Se reconoce que los beneficios de la moringa son amplios y abarcan numerosos aspectos del bienestar físico y mental. A continuación se presentan las principales ventajas estudiadas y constatadas para este producto [4].
Un poderoso aliado contra el estrés oxidativo
La moringa es especialmente rica en polifenoles y flavonoides, que ayudan a neutralizar los radicales libres responsables del envejecimiento prematuro de las células [5]. Consumir moringa de forma regular contribuye por tanto a combatir el estrés oxidativo, responsable de numerosos problemas: envejecimiento cutáneo, proteger el sistema cardiovascular y reducir el riesgo de ciertas enfermedades crónicas [6].
Beneficios de la moringa para el sistema inmunitario
Gracias a su concentración en vitamina C, hierro y zinc, la moringa estimula las defensas naturales del organismo. Ayuda a resistir mejor las infecciones, especialmente en época invernal, y apoya la recuperación tras una enfermedad. Según estudios, la moringa podría no solo eliminar agentes patógenos, entre ellos bacterias, hongos, virus y parásitos, sino también inhibir inflamaciones crónicas como el asma, la colitis ulcerosa y las enfermedades metabólicas [7].

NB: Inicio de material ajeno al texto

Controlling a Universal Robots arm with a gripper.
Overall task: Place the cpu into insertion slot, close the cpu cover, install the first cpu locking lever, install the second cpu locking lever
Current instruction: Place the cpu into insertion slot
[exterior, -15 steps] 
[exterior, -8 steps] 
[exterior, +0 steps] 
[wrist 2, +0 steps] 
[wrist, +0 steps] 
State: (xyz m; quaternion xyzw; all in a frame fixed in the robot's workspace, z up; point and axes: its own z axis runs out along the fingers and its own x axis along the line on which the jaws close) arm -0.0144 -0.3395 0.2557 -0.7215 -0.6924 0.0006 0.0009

Un regulador de la glucemia
Varios estudios indican que la moringa podría contribuir a reducir el nivel de azúcar en sangre. Esta propiedad la convierte en un complemento interesante, ya que ayudaría a mejorar la sensibilidad a la insulina y a limitar los picos de glucemia [8].
Una acción antiinflamatoria natural
Las hojas y las semillas de moringa contienen compuestos con propiedades antiinflamatorias. La presencia de flavonoides le confiere sus propiedades antiinflamatorias [9]. Esto la convierte en un apoyo natural contra la inflamación.

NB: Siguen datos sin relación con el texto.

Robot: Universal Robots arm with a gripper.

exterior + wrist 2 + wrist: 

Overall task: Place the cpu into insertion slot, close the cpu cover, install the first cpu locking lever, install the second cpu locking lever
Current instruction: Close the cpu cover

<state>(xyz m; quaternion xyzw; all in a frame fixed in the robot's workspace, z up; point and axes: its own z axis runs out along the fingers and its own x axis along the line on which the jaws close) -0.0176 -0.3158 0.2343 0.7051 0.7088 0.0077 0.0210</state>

Una ayuda contra la fatiga y la falta de energía
Gracias a su riqueza en hierro, la moringa es ideal para las personas que sufren anemia o fatiga crónica [10][11]. Combinada con su alto contenido en proteínas y nutrientes, devuelve vitalidad y resistencia, al tiempo que estimula la concentración.

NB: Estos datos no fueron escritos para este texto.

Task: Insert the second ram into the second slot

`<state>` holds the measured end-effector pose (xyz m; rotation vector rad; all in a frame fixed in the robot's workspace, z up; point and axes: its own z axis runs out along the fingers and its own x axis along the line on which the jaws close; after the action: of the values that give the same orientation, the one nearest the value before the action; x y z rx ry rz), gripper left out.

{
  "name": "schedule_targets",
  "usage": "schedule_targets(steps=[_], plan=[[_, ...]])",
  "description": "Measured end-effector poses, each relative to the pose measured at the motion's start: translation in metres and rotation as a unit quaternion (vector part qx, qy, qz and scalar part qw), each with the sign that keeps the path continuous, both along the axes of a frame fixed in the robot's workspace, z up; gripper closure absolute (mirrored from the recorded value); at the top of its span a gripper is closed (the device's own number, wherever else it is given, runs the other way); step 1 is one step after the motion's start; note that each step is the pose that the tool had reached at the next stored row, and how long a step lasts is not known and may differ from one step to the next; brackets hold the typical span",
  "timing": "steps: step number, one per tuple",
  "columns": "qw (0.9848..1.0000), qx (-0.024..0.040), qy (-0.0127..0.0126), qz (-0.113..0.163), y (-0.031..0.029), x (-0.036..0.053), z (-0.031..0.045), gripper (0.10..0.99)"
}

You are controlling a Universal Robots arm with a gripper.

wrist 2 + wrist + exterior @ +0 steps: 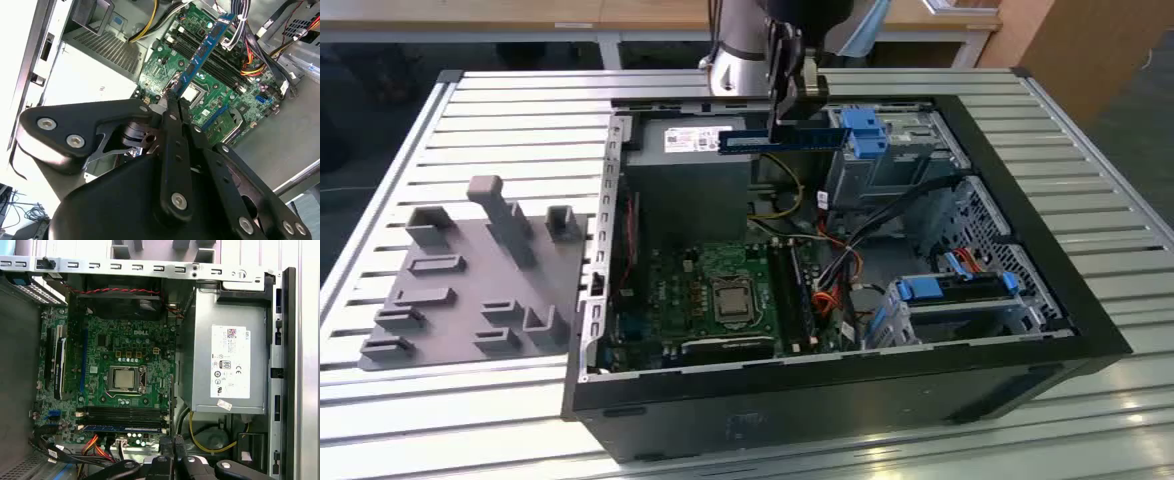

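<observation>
My gripper [783,125] hangs over the far part of the open computer case [1067,330], shut on the second ram [778,141], a thin blue stick held level above the power supply. In the second wrist view the black fingers [172,130] clamp one end of the stick [206,47], which reaches out over the green motherboard [165,60]. In the first wrist view the ram [122,429] shows edge-on beside the dark memory slots [125,413], extending from the gripper [172,445]. The slots [794,290] lie well below it, beside the processor socket [724,297].
A grey power supply [687,175] with a white label fills the case's far corner. Light-blue drive brackets [861,130] [961,288] and loose cables [834,285] crowd the exterior view's right. A grey fixture block [467,280] rests on the slatted table [520,100].
</observation>
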<state>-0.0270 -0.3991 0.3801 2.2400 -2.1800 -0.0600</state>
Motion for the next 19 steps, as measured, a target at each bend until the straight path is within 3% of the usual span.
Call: schedule_targets(steps=[17,19], plan=[[1.0000,0.0000,0.0000,0.000,-0.0025,0.0000,0.0000,0.953],[1.0000,0.0000,0.0000,0.000,-0.0051,0.0000,0.0000,0.953]])
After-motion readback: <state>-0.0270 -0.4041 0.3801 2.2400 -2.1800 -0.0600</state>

Un apoyo para el corazón y la circulación sanguínea
El potasio y su composición en antioxidantes presentes en la moringa ayudan a regular la tensión arterial y a mejorar la circulación sanguínea [12].
Un aliado para la digestión
Rica en fibra, la moringa favorece el tránsito intestinal y ayuda a prevenir el estreñimiento [13][14]. Además, contribuye a mantener una microbiota intestinal equilibrada, esencial para una buena digestión y un sistema inmunitario eficiente.